Robbins, Harold (Harold Rubin) (pulp fiction writer)

 

(1916-1997)

Norman Mailer once famously wrote of the great novelist and short story writer Paul Bowles: “He let in the murder, the drugs, the incest, the death of the Square . . . the call of the orgy, the end of civilization.”

These words might also be applied to another postwar fiction writer, Harold Robbins, whose trans-gressive novels and their influence on millions of devoted readers make him an equally appropriate subject for Mailer’s apocalyptic sentiment. It was Robbins who, in the culturally turbulent 1950s and 1960s, most successfully and visibly stripped away the curtain of modesty that still hung before even the more daring of mainstream American novels. Robbins strutted onto the best-seller lists with a series of brutally frank and gleefully crass novels about sex, power, violence, sex, Champagne, cocaine, yachts, fast cars, and sex.

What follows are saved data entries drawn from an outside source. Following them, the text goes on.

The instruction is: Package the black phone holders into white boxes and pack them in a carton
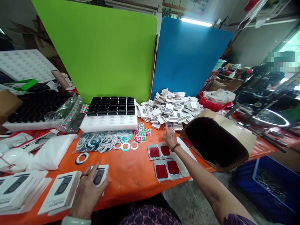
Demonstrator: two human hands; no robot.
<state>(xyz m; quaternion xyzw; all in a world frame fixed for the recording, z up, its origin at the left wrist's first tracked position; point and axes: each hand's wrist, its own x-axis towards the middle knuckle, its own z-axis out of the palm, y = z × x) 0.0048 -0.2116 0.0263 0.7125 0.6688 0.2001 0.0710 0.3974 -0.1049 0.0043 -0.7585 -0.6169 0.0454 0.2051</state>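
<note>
My left hand [88, 192] grips a white box [102, 175] with a dark oval device printed on its face, low over the front left of the orange table. Fingers lie along its left and top, the thumb on its right side. Across the table, my right hand [170, 138] reaches to the near edge of a heap of small white boxes [180, 106]. Its fingers are closed at a small white box [168, 124]; the grip is partly hidden. Below that wrist lie red square pads [161, 171] in clear wrappers, beside a white sheet [182, 159].
Stacked white boxes [61, 189] stand front left. Printed rings [100, 142] and small coloured cards [142, 132] lie mid-table. Behind them, a white foam tray [109, 122] holds black discs. An open carton [236, 134] lies right; a blue crate [257, 184] is below. Green and blue boards [192, 59] stand behind.
</note>
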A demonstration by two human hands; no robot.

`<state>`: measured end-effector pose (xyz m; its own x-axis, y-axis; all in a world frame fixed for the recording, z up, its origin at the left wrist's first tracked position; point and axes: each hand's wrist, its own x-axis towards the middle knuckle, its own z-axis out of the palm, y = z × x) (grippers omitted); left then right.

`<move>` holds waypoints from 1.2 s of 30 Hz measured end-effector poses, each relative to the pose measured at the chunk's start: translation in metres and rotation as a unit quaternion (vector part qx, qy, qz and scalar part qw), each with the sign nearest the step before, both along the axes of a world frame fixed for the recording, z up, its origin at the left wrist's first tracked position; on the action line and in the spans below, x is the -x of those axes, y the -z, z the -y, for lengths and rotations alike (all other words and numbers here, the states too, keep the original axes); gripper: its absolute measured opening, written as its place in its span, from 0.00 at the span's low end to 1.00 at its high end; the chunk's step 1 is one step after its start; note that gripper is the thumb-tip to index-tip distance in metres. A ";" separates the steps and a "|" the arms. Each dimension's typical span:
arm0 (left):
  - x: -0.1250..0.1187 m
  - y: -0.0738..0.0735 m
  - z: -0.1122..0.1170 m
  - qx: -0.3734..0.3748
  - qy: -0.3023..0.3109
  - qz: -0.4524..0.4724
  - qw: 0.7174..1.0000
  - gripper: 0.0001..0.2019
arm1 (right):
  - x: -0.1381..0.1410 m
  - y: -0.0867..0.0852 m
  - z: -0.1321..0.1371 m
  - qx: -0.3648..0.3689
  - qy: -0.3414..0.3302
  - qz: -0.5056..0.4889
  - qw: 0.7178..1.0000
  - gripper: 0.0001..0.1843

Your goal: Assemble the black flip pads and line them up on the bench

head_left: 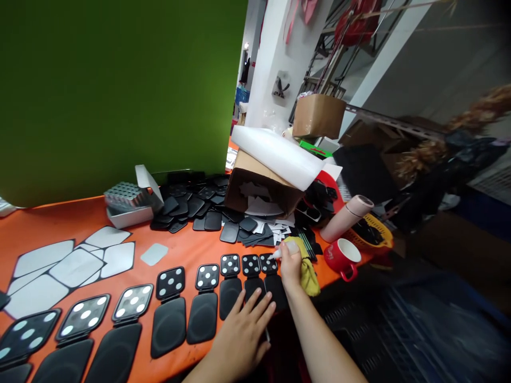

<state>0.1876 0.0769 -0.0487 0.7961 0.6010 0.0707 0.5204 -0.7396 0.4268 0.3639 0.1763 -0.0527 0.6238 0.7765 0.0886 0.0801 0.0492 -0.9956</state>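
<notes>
My right hand (291,267) is wrapped around a small white squeeze bottle (292,247). The bottle's nozzle points down and left at the dotted panel of the rightmost black folding case (268,263). Fingers spread and flat, my left hand (241,332) rests over the lower panels of the cases at the right end of the row. A line of several such opened cases runs along the table's front edge, one of them a black case (171,283) in the middle. Their upper panels carry white dots; the lower panels are plain black.
Silvery mirror-like sheets (75,264) lie at left on the orange table (179,255). Behind are piled black cases (195,206), a cardboard box (265,189) and a white box of small cylinders (130,205). A yellow cloth (309,276), red mug (342,256) and pink flask (346,218) stand right.
</notes>
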 end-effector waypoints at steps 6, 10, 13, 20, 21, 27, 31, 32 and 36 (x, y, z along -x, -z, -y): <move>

Robbins, a character as colorful, self-possessed, and pleasure-mad as any of his own fictional creations, reinvented himself at the start of his writing career and added fiction to the story of his early years. He was not adopted, for example, was never a teenage sugar baron, and was not widowed when a supposed Asian wife was killed by a diseased parrot. Born Harold Rubin in New York City, the son of well-educated Russian and Polish immigrants, his father a successful pharmacist, Harold married at a young age and worked for some years on the business side of Universal Pictures, first in New York and then in California. Feeling, in the time-honored tradition, that he could come up with something better than the topics he saw Universal buying for the movies, he wrote his first novel. Never Love a Stranger was a tempestuous bildungsroman in the tradition of James T. Farrell’s Studs Lonigan. It was a critical and popular success. Already Robbins’s treatment of sex—though tame by comparison to his later work—was sufficiently strong to get the topic banned in Philadelphia. He followed it with a powerful story of early Hollywood, The Dream Merchants. His third novel, A Stone for Danny Fisher, was, like his first, a tale of a young man’s struggles on the New York streets and contained many elements of autobiography. The topic was critically acclaimed, and might have positioned Robbins as a serious postwar novelist. But Rob-bins had other fish to fry.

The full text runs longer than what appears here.